Questa cosina è nata sull’onda di un’ispirazione improvvisa. Leggendo BD mi sono innamorata del personaggio di Leah, a mio avviso dalla psicologia affascinante e complessa, così non ho resistito ed ho scritto di getto. Ho persino lasciato il libro in stand-by a cento pagine dalla fine, tanto ero presa da quest’idea che mi frullava nella testa. Spero vi piaccia ^-^
P.s.: purtroppo i titoli non sono la mia specialità. Ci vorrebbe Jacob per questo XD


Fragile

Il vento infuriava impetuoso, sollevando vortici di foglie che turbinavano nell’aria. Il suo ululato tonante mi ricordò il richiamo familiare del lupo, e, come d'istinto, sentii quasi di appartenergli.

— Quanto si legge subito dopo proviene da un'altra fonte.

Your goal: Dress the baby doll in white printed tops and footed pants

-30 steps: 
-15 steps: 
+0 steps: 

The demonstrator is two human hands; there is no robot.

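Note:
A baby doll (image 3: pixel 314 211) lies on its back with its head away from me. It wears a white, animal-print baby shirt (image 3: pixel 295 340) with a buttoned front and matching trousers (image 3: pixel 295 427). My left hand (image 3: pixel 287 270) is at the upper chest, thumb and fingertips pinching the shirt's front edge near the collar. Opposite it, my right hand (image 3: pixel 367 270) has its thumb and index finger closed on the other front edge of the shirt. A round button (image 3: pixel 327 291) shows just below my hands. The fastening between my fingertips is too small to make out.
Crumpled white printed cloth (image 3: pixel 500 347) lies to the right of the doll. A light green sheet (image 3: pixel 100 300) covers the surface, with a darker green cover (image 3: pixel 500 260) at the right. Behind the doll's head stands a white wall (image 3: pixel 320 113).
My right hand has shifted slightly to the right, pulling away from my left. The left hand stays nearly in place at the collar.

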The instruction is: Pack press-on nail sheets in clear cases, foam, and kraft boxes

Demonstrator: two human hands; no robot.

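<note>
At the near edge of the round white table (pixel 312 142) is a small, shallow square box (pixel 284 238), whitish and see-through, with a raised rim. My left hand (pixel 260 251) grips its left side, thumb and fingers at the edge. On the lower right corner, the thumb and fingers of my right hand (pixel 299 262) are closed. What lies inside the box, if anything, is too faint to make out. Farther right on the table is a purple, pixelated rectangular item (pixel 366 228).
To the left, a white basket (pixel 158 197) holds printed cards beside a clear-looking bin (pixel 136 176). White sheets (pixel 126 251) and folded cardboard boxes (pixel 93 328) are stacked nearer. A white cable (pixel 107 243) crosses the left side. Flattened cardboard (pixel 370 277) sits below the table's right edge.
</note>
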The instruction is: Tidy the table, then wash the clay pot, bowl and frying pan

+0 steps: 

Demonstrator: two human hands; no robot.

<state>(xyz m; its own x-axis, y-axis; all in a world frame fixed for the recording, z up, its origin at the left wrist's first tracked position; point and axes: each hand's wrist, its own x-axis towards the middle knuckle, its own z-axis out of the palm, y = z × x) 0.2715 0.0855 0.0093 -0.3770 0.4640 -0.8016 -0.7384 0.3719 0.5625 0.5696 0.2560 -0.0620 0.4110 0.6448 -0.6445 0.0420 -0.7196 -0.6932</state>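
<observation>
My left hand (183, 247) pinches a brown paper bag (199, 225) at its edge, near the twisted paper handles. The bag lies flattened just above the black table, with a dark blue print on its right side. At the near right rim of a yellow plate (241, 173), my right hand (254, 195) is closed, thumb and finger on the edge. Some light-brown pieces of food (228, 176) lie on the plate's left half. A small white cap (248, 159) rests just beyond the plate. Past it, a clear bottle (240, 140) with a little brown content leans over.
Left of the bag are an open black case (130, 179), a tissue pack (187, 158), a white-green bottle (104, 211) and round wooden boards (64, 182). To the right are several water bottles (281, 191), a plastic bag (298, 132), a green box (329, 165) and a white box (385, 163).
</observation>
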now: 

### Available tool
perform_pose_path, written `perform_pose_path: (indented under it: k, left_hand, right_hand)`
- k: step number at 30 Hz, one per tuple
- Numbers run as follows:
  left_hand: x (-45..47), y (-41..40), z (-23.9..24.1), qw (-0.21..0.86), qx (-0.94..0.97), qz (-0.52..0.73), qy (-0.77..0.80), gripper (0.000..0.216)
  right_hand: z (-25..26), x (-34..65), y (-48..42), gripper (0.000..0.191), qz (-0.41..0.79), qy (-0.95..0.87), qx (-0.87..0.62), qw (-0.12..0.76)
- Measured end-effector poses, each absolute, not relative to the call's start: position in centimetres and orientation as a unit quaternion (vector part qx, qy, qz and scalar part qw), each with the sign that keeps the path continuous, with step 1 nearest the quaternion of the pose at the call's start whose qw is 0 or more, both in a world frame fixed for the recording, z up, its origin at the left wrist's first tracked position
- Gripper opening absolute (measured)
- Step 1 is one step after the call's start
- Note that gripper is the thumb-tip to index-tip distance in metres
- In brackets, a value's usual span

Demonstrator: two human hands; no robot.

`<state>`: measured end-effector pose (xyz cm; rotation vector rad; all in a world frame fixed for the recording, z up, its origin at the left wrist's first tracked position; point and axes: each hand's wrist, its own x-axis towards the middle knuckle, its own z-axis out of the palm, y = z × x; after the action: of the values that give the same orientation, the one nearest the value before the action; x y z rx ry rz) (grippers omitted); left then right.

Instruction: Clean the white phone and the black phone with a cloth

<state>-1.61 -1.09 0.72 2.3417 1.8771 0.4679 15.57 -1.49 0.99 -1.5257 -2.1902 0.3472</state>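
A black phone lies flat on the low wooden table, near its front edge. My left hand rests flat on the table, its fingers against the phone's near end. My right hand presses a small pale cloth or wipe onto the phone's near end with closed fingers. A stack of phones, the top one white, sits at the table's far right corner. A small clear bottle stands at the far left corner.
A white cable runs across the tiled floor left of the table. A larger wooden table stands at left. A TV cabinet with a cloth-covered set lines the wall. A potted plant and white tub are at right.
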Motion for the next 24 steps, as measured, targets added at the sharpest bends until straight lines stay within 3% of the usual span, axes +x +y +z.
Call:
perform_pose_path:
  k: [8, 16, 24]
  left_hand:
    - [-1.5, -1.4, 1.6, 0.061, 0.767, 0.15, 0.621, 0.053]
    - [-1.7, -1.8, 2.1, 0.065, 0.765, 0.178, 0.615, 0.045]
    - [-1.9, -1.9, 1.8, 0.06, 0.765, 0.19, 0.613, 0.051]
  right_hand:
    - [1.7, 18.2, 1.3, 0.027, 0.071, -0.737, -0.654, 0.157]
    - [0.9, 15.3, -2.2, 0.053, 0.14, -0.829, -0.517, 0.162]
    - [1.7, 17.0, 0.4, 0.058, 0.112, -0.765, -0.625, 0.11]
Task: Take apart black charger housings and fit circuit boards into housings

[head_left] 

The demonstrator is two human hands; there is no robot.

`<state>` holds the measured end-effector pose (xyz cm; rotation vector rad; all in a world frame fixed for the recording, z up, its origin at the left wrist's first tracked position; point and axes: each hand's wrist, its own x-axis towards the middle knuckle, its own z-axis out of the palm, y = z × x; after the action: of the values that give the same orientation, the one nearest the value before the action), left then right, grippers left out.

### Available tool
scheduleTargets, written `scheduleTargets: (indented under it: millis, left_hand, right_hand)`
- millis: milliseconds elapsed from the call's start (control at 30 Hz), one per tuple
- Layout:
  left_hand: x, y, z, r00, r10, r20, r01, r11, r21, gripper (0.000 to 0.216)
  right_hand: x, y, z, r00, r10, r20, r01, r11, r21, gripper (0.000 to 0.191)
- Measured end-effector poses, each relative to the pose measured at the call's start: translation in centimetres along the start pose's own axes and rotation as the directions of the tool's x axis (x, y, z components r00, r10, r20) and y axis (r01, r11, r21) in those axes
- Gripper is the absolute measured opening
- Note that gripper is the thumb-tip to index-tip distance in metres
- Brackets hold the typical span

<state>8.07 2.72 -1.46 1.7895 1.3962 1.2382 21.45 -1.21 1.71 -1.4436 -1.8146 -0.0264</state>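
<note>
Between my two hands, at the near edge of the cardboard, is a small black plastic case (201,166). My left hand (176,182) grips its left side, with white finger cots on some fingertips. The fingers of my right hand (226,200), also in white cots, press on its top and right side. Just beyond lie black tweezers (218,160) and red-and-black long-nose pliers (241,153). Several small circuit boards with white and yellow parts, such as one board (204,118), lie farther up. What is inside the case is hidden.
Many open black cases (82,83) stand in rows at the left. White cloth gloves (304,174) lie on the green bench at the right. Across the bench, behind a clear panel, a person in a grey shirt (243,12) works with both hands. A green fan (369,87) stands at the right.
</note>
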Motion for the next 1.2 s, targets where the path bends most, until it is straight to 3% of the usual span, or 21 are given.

Sorrisi, le mani pigiate contro il vetro e lo sguardo color terra perso nel buio che avviluppava la foresta. Sorrisi, o almeno credetti di farlo, immaginando il mio viso contratto in una smorfia grottesca. I miei muscoli facciali non erano più abituati ad assumere quell’espressione tanto umana e mi sorprese scoprire di riuscirci ancora.
Per un attimo godetti della sensazione delle mie labbra tese sui denti scoperti e dell’assenza del ringhio rauco che ero solita associargli. Un riso gutturale gorgheggiò nella mia gola quando immaginai un viandante fermarsi esterrefatto sul sentiero che fiancheggiava la casa e pensare che fossi pazza.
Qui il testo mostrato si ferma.